Vehicle detection method based on compressed video DCT (discrete cosine transformation) coefficients
Technical Field
The invention relates to the field of vehicle detection, in particular to a vehicle detection method based on video compression DCT coefficients.
Background
With the high-speed development of national economy, the quantity of motor vehicles in China is continuously increased, and the increase of the motor vehicles brings a series of problems such as traffic jam and the like, so that an intelligent transportation system is necessary to be developed. Road vehicle detection has been vigorously developed as an important technology in intelligent transportation systems. The video-based vehicle detection method has the characteristics of large information content, small interference to traffic facilities and the like.
The current video detection work firstly needs to be transmitted through a network, and the transmitted video uses a compressed format. The video vehicle detection method based on the pixel domain needs to completely decode the video and then realize vehicle detection through the current mainstream deep learning method. The deep learning detection method based on the pixel domain can realize real-time end-to-end detection at present, has high precision, but has a complex model, needs to completely decode a video and has high consumption of computing resources.
The vehicle detection method directly using the video compressed domain information does not need to completely decode the video, only needs to partially decode the video to obtain the compressed domain information, and can realize vehicle detection based on the characteristic information contained in the compressed domain, but the precision is not high.
Disclosure of Invention
In order to solve the problems, the invention provides a vehicle detection method based on a compressed video DCT coefficient.
In order to achieve the purpose of the invention, the invention provides a vehicle detection method based on compressed video DCT, which comprises the following steps:
s1: extracting a compressed code stream video, and obtaining a first DCT coefficient corresponding to the compressed code stream video;
s2: preprocessing the first DCT coefficient to obtain a second DCT coefficient;
s3: constructing a vehicle detection model;
s4: acquiring an image sample set based on an open source image data set UA-DETRAC, and then training the vehicle detection model by using the image sample set to obtain a vehicle detection network;
s5: and inputting the second DCT coefficient into the vehicle detection network for detection, obtaining the position, type and confidence information of the vehicle, and then drawing a detection frame, type and confidence of the vehicle in the decoded compressed code stream video frame based on the position, type and confidence information of the vehicle, wherein the detection frame, type and confidence of the vehicle are the detection result of the vehicle.
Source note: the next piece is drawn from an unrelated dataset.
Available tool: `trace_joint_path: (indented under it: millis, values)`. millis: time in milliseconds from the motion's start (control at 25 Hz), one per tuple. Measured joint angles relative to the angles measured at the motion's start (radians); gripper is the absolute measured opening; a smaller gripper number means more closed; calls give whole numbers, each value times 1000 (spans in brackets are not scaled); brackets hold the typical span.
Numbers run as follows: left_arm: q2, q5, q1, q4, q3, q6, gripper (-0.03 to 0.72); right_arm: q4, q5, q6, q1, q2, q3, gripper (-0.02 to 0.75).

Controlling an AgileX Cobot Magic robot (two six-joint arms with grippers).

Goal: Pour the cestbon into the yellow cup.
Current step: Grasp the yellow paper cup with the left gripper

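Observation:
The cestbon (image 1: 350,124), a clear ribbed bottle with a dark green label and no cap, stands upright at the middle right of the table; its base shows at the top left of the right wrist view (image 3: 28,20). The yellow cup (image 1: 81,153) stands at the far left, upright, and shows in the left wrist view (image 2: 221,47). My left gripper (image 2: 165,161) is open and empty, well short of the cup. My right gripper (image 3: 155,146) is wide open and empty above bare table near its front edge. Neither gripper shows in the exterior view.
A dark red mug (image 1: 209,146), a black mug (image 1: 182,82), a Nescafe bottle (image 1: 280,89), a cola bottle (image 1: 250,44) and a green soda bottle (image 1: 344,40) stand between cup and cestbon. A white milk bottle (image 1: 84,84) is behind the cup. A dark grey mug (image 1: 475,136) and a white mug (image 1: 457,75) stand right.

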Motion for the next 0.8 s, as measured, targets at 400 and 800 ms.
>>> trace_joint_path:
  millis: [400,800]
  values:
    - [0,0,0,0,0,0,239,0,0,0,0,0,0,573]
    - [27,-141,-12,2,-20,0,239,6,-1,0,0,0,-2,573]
Further, the compressed code stream video is an h.264 compressed code stream video.
Further, in the step S1, the extracting is performed on the h.264 compressed code stream video to obtain a first DCT coefficient corresponding to the compressed code stream video, and the specific process includes the following steps:
converting the size of the H.264 compressed code stream video into 416x 416;
the image frame of the H.264 compressed code stream video comprises: i, P, and B frames;
obtaining residual DCT coefficients of 4x4 blocks of the H.264 compressed code stream video I frame and a predicted value under an I frame intra-frame prediction mode by using a JM (JM) decoder, then carrying out DCT transformation of 4x4 blocks on the predicted value under the I frame intra-frame prediction mode, and finally adding a transformation result with the residual DCT coefficients of 4x4 blocks of the H.264 compressed code stream video I frame to obtain the DCT coefficients of 4x4 blocks of the I frame;
obtaining respective residual DCT coefficients of a P frame and a B frame of the H.264 compressed code stream video and DCT coefficients of respective reference frames, obtaining positions of respective reference coding blocks and the DCT coefficients of the respective reference coding blocks according to the DCT coefficients of the respective reference frames of the P frame and the B frame and respective motion vectors of the P frame and the B frame, and obtaining the DCT coefficients of respective 4x4 blocks of the P frame and the B frame based on the obtained respective residual DCT coefficients of the P frame and the B frame, the positions of the respective reference coding blocks and the DCT coefficients of the respective reference coding blocks;
the DCT coefficients of the 4x4 blocks of each of the I frame, the P frame and the B frame are collectively called first DCT coefficients;
and converting the first DCT coefficient of the 4x4 block into the first DCT coefficient of the 8x8 block according to the block space relation of the DCT coefficients, namely obtaining the first DCT coefficient corresponding to the compressed code stream video.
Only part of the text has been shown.